El periodismo independiente encuentra sus límites porque sus empleadores no son otra cosa que empresas y como tales les interesa obtener ganancias a través de sus auspiciantes. El sexo, el deporte y la violencia siempre dieron sus frutos; los escándalos políticos, también.
Esta forma de informar contaminada a veces por intereses económicos de las empresas comunicacionales, coloca a muchas personas honorables en situación de indefensión pues deben luchar contra un sentido común que se instala y que se filtra como el agua.

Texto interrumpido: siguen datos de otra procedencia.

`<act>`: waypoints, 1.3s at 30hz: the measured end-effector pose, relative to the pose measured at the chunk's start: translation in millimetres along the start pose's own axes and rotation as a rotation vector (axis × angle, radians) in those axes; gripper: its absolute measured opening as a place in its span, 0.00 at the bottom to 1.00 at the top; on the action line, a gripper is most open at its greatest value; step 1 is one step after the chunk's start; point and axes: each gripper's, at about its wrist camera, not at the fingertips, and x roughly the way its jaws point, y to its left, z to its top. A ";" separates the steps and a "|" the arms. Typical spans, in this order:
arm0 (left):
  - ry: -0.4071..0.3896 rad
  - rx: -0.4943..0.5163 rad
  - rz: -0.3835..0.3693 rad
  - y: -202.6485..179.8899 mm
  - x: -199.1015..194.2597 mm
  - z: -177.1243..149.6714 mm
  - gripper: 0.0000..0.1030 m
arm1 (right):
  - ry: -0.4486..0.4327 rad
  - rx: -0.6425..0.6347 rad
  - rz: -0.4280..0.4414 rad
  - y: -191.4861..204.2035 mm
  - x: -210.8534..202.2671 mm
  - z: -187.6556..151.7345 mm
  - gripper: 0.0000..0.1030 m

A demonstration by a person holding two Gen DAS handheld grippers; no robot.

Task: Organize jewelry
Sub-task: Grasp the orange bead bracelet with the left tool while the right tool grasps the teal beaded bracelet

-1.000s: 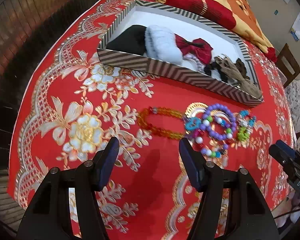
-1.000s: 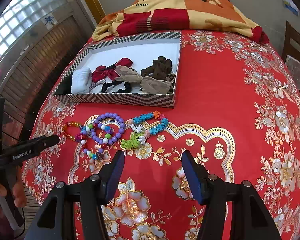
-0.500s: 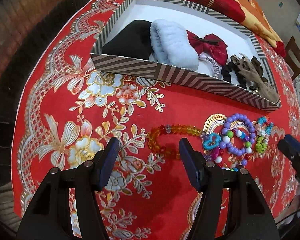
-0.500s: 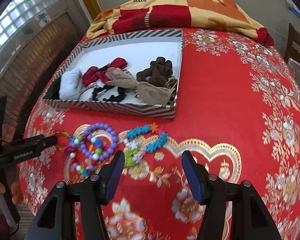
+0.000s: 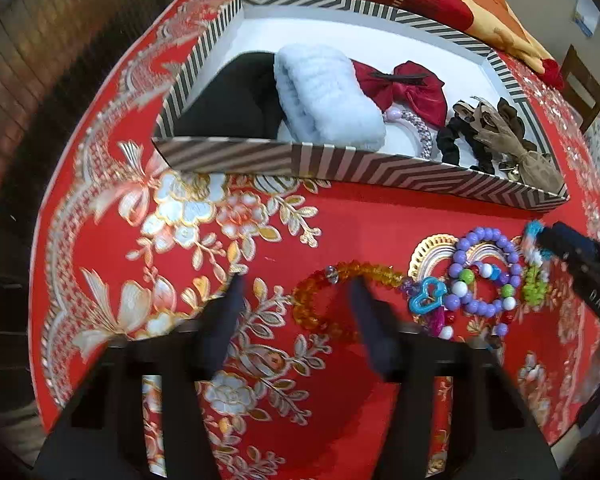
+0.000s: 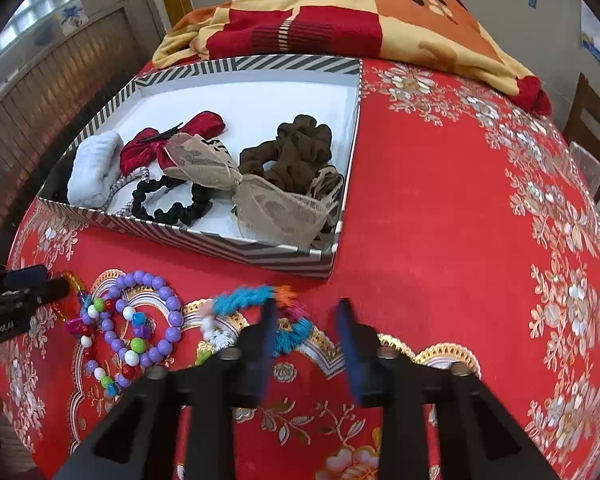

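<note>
Several bracelets lie on the red tablecloth in front of a striped box (image 5: 380,168) (image 6: 284,258). An amber bead bracelet (image 5: 320,300) lies between the fingers of my open left gripper (image 5: 296,292). A purple bead bracelet (image 5: 484,272) (image 6: 148,316) lies to its right. A blue, white and green fuzzy bracelet (image 6: 244,300) (image 5: 534,264) lies at the left finger of my open right gripper (image 6: 306,320). The box holds a pale blue band (image 5: 324,100), a red bow (image 6: 172,140) and scrunchies.
A patterned blanket (image 6: 340,12) lies behind the box. A wooden chair (image 6: 596,120) stands at the table's right edge. The table's left edge drops off beside a slatted wall (image 5: 40,60). The right half of the tablecloth (image 6: 480,220) carries only its floral pattern.
Both grippers have moved forward and down toward the bracelets. The left one now straddles the amber bracelet; the right one has reached the fuzzy bracelet. Both stayed open.
</note>
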 end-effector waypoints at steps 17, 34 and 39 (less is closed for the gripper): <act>-0.074 -0.073 -0.129 12.6 -55.9 -1.3 0.09 | -0.134 0.024 0.135 -0.9 -76.9 3.3 0.11; -0.253 -0.010 -0.104 7.3 -130.5 52.4 0.08 | -0.241 -0.053 0.153 6.8 -125.3 46.7 0.11; -0.279 0.014 -0.090 -0.1 -129.9 80.1 0.08 | -0.230 -0.076 0.148 13.3 -114.0 69.6 0.11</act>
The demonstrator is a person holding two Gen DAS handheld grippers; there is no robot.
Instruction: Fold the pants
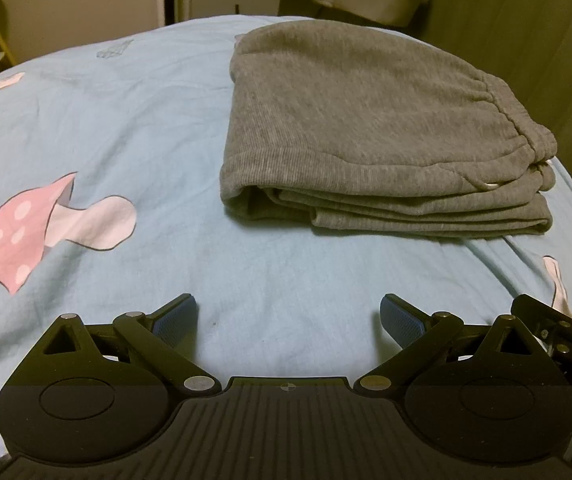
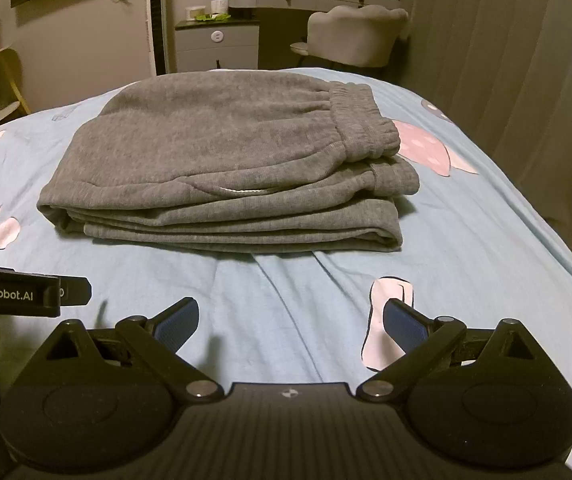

En este contexto, algunos operadores de justicia se transforman en verdugos. Se parecen mucho a aquellos sujetos a quienes se les privó el uso de la guillotina, pero con la diferencia que utilizan las herramientas para construir los cadalsos. La Constitución Nacional, el Código Penal o el de procedimiento penal, se transforman mágicamente para algunos jueces y fiscales en textos de literatura fantástica, que se llevan puesto varios derechos humanos según quién sea el narrador más creativo que goce de la impunidad en el poder.
La picota para el escarnio no necesita ladrillos actualmente, basta con valerse de la información falsa y de algún medio que aproveche la oportunidad. El apuntado pasa a ser un sujeto con derechos de baja intensidad o sin intensidad alguna.
Estas prácticas que creíamos abandonadas y que las estudiamos en la historia permanecen a través de los siglos: el verdugo necesita el cadalso, la picota muestra el ejemplo de lo indigno.
Algunos fiscales, jueces y medios de comunicación nos llevan a la edad media sin necesidad de apelar a Dios ni al derecho divino, son ellos mismos los que reescriben los textos como si fueran los nuevos glosadores del castigo público.